Na última pesquisa, realizada em abril, o índice de focos do mosquito chegou a 3,9%. Dos 5.442 imóveis vistoriados pelos profissionais do Departamento de Vigilância Epidemiológica da Secretaria de Saúde, 221 apresentaram focos do Aedes Aegypti. Esse índice foi 1% maior do que o constatado no primeiro levantamento do ano, realizado em janeiro.

Segundo a Secretaria Municipal de Saúde, 247 casos de dengue foram confirmados este ano, sendo 206 autóctones (contraídos em Juiz de Fora).

Medidas para eliminação dos locais de reprodução do mosquito
  • Tampar os grandes depósitos de água: A boa vedação de tampas em recipientes como caixas d'água, tanques, tinas, poços e fossas impedirão que os mosquitos depositem seus ovos.
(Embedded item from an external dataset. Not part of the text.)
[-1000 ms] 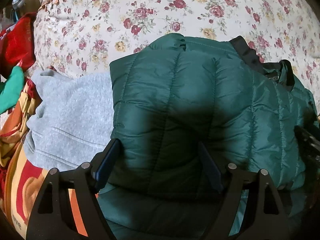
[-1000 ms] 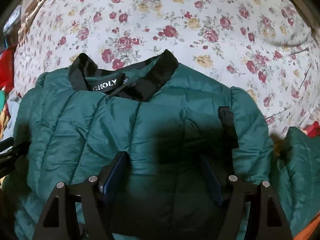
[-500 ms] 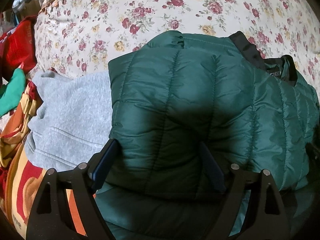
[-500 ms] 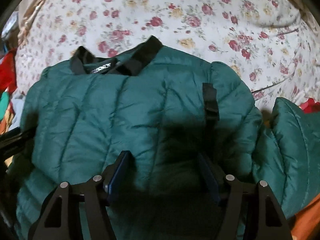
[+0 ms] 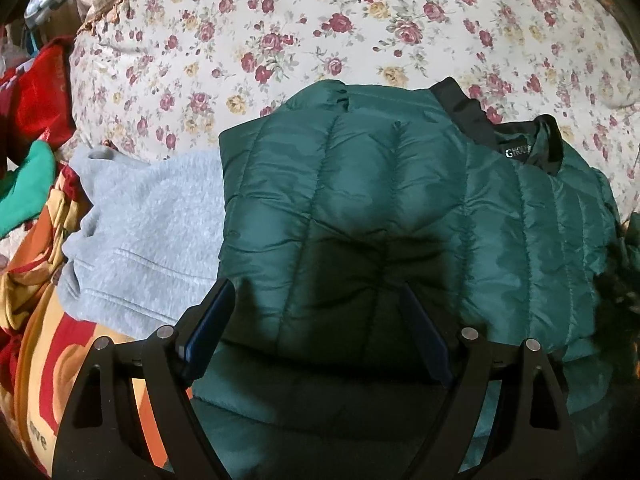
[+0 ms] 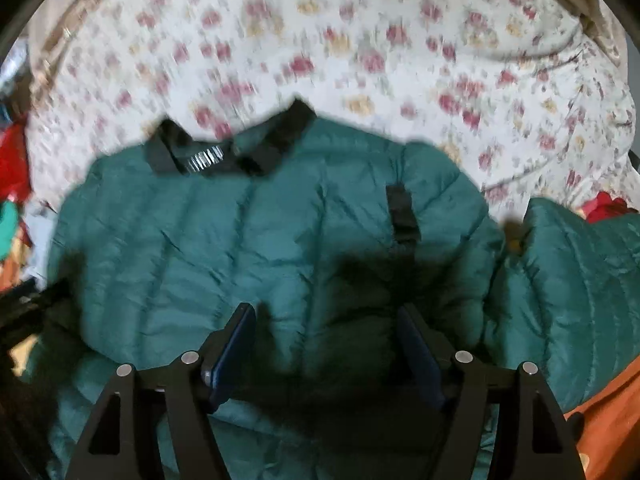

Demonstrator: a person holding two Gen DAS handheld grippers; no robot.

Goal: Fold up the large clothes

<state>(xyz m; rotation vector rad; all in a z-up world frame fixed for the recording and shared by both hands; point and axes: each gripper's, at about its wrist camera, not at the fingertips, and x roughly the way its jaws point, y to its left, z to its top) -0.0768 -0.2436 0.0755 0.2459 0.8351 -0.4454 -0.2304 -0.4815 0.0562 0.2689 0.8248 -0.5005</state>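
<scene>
step: mid-fold, green puffer jacket on floral bed | left gripper released | right gripper opening, gripping nothing | next: grab bottom hem

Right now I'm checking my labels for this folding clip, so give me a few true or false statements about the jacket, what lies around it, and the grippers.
1. The jacket is green with a black collar. True.
2. A grey fleece lies by the jacket's left edge in the left wrist view. True.
3. The jacket lies on a plain blue sheet. False: the bedspread is pale with roses.
4. The left gripper is clamped shut on the collar. False: its jaws stand wide over the jacket's lower body, away from the collar.
5. The right gripper is over the jacket too, jaws opening. True.
</scene>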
Esses locais, se não forem bem vedados, permitirão a fácil entrada e saída de mosquitos.
  • Remover o lixo: O acúmulo de lixo e de detritos em volta das casas pode servir como excelente meio de coleta de água de chuva. Portanto, as pessoas devem evitar tal ocorrência e solicitar sua remoção pelo serviço de limpeza pública - ou enterrá-los no chão ou queimá-los, onde isto for permitido.
  • Fazer controle químico: Existem larvicidas seguros e fáceis de usar, que podem ser colocados nos recipientes de água para matar as larvas em desenvolvimento - este método para controle doméstico da dengue em cidades grandes tem sido usado com sucesso por várias secretarias municipais de saúde e é realizado pelos agentes de controle da dengue.
  • Limpar os recipientes de água: Não basta apenas trocar a água do vaso de planta ou usar um produto para esterilizar a água, como a água sanitária. É preciso lavar as laterais e as bordas do recipiente com bucha, pois nesses locais os ovos eclodem e se transformam em larvas.